D. Craig Miller, M.D.

Publication Details

  • AORTIC DISSECTION RESULTING FROM TEAR OF TRANSVERSE ARCH - IS CONCOMITANT ARCH REPAIR WARRANTED Yun, K. L., Glower, D. D., Miller, D. C., Fann, J. I., Mitchell, R. S., White, W. D., Rankin, J. S., Wolfe, W. G., Shumway, N. E. MOSBY-ELSEVIER. 1991: 355-370

    Abstract:

    Forty-seven patients with aortic dissection resulting from a primary tear located in the transverse aortic arch underwent surgical treatment. Twenty-six patients had acute type A, 7 had acute type B, 7 had chronic type A, and 7 had chronic type B aortic dissections. Of the 33 patients with acute dissections, 11 (7 acute type A and 4 acute type B) underwent concomitant arch repair with an operative (less than or equal to 30 days) mortality rate of 55% (35% to 73%, +/- 1 asymmetric 70% confidence limit) (2 of 7 acute type A and 4 of 4 acute type B).
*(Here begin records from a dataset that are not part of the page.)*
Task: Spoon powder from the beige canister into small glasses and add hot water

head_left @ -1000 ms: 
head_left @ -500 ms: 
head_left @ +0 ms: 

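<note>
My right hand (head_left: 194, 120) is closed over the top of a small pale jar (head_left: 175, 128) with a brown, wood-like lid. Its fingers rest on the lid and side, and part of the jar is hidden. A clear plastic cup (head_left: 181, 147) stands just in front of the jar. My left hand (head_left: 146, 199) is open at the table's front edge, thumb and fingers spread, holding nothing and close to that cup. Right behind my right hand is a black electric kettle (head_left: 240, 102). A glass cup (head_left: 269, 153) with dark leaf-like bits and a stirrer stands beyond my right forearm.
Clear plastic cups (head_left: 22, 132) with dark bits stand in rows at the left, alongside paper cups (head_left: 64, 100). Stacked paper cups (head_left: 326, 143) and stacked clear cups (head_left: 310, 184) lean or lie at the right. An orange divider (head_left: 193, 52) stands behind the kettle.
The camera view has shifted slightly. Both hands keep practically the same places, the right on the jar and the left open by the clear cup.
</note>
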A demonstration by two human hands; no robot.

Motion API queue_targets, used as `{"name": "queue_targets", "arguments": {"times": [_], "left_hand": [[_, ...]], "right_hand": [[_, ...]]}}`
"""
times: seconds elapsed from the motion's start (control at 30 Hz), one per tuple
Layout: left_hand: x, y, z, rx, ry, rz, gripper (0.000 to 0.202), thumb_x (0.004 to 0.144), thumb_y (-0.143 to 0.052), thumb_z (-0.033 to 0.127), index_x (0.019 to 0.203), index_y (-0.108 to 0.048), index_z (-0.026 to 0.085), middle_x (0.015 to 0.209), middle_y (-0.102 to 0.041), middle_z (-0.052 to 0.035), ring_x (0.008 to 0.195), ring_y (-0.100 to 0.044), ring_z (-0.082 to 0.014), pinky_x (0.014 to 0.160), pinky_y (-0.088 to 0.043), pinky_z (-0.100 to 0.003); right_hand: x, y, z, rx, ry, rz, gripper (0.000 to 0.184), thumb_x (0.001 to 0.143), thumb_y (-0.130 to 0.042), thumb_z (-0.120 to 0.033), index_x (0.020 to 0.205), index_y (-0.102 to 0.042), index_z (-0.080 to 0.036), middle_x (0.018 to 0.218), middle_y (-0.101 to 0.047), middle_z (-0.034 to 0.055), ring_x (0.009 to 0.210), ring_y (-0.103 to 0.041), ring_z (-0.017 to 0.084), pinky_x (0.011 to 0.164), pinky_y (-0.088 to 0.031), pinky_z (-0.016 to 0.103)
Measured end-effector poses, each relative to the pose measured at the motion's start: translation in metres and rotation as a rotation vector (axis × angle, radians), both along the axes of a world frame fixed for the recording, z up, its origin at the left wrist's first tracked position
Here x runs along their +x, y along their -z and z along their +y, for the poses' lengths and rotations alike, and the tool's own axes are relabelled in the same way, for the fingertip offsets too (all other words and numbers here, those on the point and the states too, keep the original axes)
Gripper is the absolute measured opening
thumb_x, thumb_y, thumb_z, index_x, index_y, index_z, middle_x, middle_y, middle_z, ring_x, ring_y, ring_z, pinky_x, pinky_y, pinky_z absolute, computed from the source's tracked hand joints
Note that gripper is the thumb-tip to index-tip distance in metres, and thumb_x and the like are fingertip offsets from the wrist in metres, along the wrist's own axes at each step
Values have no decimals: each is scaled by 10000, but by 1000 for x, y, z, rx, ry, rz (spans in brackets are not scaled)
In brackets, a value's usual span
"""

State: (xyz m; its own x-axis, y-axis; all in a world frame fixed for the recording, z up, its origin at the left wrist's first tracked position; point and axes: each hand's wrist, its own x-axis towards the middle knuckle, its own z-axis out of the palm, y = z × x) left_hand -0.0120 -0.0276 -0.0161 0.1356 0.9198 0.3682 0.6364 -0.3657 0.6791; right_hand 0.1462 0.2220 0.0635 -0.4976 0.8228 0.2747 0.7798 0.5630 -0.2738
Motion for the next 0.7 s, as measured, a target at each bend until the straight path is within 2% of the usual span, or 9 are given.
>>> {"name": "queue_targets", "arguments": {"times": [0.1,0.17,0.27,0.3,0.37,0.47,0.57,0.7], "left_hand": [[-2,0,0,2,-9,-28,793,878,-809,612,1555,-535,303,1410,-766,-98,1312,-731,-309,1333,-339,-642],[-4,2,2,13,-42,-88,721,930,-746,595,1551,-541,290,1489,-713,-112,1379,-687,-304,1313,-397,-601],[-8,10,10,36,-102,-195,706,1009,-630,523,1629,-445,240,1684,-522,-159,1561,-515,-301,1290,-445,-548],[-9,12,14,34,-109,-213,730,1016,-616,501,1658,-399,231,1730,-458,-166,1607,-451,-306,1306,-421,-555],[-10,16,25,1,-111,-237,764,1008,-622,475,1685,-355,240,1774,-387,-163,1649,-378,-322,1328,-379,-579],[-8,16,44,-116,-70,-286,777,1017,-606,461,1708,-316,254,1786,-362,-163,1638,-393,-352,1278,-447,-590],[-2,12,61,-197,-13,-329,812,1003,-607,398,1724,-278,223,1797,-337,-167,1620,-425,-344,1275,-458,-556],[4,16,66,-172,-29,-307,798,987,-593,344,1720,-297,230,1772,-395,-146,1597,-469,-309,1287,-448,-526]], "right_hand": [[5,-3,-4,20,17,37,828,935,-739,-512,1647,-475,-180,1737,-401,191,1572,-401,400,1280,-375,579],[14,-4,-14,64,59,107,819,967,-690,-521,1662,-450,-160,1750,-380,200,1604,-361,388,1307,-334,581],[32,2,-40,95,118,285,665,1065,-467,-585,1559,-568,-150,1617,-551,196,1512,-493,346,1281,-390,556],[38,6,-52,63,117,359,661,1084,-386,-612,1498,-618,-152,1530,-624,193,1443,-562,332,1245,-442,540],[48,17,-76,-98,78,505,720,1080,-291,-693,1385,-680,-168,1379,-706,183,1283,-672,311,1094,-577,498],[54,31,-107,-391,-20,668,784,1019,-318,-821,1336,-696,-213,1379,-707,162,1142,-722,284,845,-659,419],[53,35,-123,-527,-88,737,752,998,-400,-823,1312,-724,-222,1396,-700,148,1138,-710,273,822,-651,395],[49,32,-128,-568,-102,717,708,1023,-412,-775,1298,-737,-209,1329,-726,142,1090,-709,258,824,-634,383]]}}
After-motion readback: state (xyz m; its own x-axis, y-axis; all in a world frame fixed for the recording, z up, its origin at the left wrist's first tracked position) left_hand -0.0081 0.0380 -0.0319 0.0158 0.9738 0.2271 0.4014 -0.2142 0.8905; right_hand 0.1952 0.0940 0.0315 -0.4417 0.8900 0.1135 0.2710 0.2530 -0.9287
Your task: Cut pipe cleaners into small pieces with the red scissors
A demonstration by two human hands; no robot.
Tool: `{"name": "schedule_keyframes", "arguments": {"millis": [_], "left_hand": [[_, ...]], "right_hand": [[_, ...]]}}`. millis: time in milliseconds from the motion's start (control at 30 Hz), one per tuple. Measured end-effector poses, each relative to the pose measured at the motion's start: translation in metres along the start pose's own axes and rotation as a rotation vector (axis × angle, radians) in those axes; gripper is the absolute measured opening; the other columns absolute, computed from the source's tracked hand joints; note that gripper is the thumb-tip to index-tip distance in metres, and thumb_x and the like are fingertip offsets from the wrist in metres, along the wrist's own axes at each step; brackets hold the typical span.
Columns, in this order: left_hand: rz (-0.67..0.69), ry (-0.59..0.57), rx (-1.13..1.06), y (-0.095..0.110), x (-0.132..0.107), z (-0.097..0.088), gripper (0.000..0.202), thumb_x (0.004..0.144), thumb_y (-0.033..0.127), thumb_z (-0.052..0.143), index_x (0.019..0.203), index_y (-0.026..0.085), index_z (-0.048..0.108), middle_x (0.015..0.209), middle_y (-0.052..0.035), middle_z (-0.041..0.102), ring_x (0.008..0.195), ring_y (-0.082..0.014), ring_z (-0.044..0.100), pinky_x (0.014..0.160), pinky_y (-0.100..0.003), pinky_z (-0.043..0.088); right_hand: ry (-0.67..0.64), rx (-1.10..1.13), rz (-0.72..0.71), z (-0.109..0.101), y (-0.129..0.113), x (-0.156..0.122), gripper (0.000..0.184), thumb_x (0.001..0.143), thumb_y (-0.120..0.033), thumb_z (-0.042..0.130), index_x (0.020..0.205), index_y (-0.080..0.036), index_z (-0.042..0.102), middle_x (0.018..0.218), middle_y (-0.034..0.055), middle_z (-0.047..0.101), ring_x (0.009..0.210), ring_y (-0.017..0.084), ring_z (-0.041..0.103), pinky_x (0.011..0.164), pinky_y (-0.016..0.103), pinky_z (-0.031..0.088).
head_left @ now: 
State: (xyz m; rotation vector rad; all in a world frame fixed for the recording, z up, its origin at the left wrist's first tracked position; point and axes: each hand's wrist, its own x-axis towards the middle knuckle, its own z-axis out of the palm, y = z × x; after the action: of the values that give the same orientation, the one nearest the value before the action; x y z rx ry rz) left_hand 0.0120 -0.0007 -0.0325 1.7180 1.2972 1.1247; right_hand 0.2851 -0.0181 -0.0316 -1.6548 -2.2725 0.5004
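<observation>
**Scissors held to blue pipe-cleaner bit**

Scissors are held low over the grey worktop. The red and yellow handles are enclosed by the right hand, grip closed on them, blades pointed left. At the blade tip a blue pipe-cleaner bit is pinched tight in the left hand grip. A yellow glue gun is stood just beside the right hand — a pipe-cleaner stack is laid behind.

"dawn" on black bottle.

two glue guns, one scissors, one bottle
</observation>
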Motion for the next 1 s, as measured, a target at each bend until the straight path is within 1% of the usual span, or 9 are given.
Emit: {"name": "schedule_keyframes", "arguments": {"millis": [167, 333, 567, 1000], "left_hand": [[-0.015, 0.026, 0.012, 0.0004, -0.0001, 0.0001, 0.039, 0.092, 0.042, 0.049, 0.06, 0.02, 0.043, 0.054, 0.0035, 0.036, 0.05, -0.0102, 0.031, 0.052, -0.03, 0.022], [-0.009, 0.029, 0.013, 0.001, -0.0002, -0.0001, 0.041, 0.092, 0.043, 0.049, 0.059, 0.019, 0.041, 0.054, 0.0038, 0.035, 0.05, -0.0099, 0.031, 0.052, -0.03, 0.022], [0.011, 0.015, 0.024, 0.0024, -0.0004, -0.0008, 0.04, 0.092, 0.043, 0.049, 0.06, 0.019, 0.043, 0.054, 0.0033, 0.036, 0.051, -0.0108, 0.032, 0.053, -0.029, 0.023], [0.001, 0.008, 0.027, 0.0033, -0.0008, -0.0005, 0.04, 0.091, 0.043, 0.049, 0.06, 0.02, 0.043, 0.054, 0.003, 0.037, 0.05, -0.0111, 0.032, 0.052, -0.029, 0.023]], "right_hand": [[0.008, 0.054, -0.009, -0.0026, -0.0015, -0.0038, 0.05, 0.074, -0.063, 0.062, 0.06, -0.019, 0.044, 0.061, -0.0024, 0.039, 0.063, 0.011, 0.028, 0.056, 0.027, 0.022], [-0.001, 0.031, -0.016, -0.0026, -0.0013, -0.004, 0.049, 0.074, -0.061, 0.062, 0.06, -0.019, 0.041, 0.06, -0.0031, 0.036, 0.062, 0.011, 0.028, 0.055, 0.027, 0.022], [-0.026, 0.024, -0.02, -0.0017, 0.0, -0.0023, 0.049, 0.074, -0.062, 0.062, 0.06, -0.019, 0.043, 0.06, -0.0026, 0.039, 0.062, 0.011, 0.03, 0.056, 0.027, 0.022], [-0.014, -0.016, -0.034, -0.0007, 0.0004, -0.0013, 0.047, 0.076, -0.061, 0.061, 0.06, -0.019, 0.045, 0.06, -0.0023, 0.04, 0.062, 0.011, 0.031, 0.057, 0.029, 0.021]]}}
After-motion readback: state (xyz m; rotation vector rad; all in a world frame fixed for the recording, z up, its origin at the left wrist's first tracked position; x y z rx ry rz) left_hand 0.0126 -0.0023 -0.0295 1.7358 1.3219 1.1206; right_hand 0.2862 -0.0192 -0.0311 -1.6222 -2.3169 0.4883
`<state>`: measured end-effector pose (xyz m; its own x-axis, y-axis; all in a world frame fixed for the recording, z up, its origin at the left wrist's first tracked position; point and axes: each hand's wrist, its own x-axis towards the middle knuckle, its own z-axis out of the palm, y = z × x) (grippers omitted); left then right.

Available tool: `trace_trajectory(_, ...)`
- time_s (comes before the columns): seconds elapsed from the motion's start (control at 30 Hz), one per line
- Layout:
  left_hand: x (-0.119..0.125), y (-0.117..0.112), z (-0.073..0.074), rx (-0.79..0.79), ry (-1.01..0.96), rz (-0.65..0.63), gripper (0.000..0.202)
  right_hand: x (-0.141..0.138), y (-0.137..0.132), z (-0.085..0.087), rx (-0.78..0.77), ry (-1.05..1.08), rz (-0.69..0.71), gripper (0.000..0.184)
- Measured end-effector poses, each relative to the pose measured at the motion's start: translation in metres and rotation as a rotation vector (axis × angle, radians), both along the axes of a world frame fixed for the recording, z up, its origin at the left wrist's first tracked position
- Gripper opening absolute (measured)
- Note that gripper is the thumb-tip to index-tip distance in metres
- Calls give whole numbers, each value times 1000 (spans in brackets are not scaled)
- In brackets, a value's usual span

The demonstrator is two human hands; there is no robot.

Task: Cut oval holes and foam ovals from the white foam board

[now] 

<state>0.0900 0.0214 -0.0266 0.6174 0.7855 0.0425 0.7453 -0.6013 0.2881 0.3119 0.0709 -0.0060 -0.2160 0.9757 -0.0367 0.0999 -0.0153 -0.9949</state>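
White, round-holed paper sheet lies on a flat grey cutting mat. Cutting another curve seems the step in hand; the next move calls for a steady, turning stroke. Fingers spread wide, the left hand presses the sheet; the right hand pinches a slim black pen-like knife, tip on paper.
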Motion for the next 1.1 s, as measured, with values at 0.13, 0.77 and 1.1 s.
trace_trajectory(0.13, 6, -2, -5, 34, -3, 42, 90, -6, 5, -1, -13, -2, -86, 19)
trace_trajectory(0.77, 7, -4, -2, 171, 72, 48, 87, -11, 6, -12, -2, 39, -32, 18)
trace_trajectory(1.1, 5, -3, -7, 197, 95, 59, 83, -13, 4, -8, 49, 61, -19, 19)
Concomitant arch repair was omitted in 22 patients with acute dissections (19 acute type A and 3 acute type B); the operative mortality rate was 41% (29% to 54%) (7 of 19 acute type A and 2 of 3 acute type B) (p = not significant versus arch repair). The overall survival rate for those with arch repair was 45% +/- 15% (+/- 1 standard error of the estimate) at 4 years, compared with 43% +/- 11% for patients without arch repair (p = not significant). Considering the type of dissection, the 4-year survival estimate for patients with acute type A dissections who underwent arch repair (5 hemiarch and 2 total arch) was 71% +/- 17% (versus 44% +/- 12% for acute type A patients without arch repair). There were no survivors among the 4 patients with acute type B dissections who had an arch repair (1 hemiarch and 3 total arch), whereas patients with acute type B dissections who did not undergo concomitant arch repair had a 4-year survival estimate of 33% +/- 27% (p = not significant versus arch repair). Four other patients with acute type B dissections resulting from an arch tear were managed medically and tended to have a slightly better prognosis (2-year survival estimate of 75% +/- 22% versus 14% +/- 13% for all surgically treated acute type B patients), but again this difference was not statistically significant. Multivariate analysis of the 47 surgical patients revealed that advanced age (p = 0.0008), preoperative dissection complications (p = 0.02), and other coexistent medical problems (p = 0.03) were the only significant, independent determinants of overall mortality. Initial arch repair was not a significant predictor. Nine percent (2/22) of patients with acute type A dissections who initially underwent isolated ascending aortic replacement required subsequent arch replacement; 1 died after reoperation.(ABSTRACT TRUNCATED AT 400 WORDS)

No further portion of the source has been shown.